DATA BELOW

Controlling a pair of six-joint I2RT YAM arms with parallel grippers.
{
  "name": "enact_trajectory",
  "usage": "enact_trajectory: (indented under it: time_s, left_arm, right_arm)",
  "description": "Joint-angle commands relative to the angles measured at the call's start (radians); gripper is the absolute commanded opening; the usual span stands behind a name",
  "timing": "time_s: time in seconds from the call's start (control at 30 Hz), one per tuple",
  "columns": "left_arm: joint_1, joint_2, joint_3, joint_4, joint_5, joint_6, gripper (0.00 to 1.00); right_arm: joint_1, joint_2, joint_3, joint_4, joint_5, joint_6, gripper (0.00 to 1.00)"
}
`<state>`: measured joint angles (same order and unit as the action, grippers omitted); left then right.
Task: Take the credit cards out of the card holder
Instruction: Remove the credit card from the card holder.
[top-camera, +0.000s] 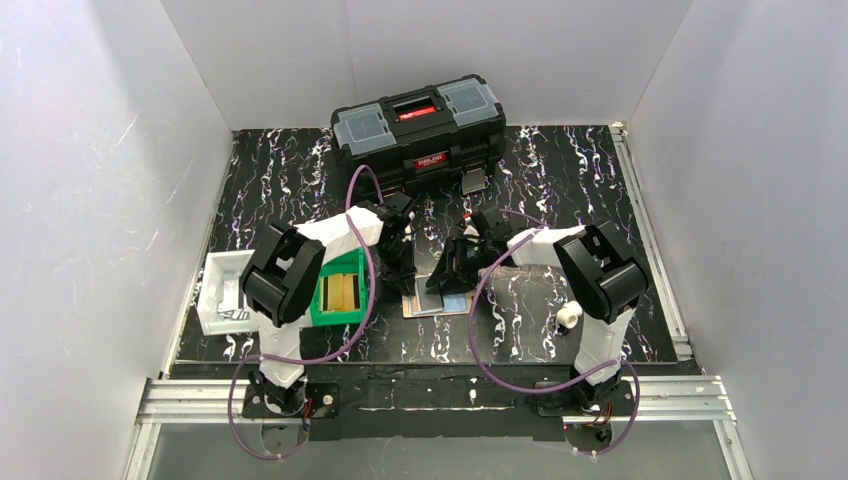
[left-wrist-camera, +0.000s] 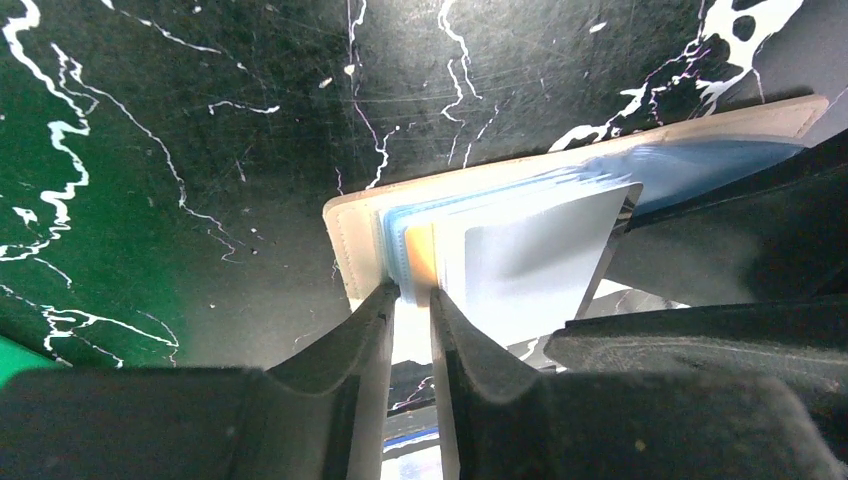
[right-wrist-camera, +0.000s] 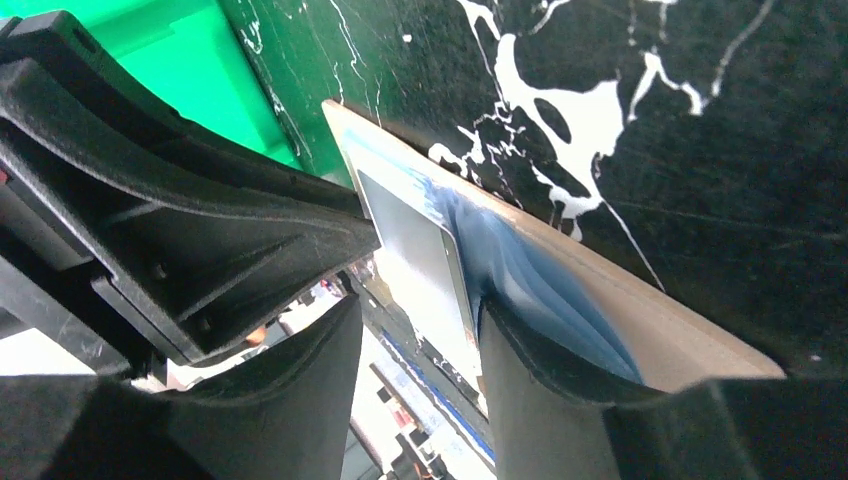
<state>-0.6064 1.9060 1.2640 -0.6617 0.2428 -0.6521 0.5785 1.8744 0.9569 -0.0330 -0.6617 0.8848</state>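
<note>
The tan card holder (top-camera: 437, 303) lies open on the black marbled table between my two grippers. In the left wrist view its tan edge (left-wrist-camera: 345, 240) frames light blue layers, an orange-tan card (left-wrist-camera: 420, 255) and a glossy greyish card (left-wrist-camera: 530, 260). My left gripper (left-wrist-camera: 412, 298) (top-camera: 400, 283) stands at that edge, fingers a narrow gap apart with the orange-tan card's edge between the tips. My right gripper (right-wrist-camera: 418, 310) (top-camera: 452, 283) is open. Its right finger (right-wrist-camera: 520, 350) presses on the blue layers of the holder (right-wrist-camera: 680, 340), and the greyish card (right-wrist-camera: 410, 240) lies between its fingers.
A black toolbox (top-camera: 418, 125) stands at the back centre. A green bin (top-camera: 340, 290) with yellow-tan slabs sits left of the holder, and a white tray (top-camera: 225, 290) is further left. A small white cylinder (top-camera: 568, 315) is near the right arm.
</note>
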Motion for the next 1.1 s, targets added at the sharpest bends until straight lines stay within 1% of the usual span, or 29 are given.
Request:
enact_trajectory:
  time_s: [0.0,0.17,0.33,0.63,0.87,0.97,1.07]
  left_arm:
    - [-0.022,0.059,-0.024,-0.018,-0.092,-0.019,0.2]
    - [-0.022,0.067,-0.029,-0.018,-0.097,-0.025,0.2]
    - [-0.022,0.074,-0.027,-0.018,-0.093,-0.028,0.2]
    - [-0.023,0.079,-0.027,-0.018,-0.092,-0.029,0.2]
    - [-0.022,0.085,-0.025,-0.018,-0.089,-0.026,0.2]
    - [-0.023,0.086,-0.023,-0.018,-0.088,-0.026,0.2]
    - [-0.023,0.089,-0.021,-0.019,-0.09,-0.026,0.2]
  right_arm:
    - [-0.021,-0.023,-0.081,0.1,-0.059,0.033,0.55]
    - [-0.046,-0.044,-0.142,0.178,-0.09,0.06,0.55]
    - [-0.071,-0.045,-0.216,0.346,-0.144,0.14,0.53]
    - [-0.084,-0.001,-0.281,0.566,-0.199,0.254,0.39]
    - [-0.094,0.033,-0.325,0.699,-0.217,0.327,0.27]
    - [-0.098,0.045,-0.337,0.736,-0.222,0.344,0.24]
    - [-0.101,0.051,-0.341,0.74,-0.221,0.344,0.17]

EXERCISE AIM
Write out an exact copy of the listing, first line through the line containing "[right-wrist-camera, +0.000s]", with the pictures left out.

TASK SOLUTION
Controlling a pair of six-joint I2RT YAM arms with parallel grippers.
{
  "name": "enact_trajectory",
  "usage": "enact_trajectory: (indented under it: time_s, left_arm, right_arm)",
  "description": "Joint-angle commands relative to the angles measured at the call's start (radians); gripper is the absolute commanded opening; the usual span stands behind a name",
  "timing": "time_s: time in seconds from the call's start (control at 30 Hz), one per tuple",
  "columns": "left_arm: joint_1, joint_2, joint_3, joint_4, joint_5, joint_6, gripper (0.00 to 1.00); right_arm: joint_1, joint_2, joint_3, joint_4, joint_5, joint_6, gripper (0.00 to 1.00)"
}
`<state>`: measured joint angles (same order and unit as the action, grippers omitted); left then right.
Task: Take the credit cards out of the card holder
Instruction: Remove the credit card from the card holder.
[top-camera, +0.000s] 
[left-wrist-camera, +0.000s] 
[right-wrist-camera, +0.000s] 

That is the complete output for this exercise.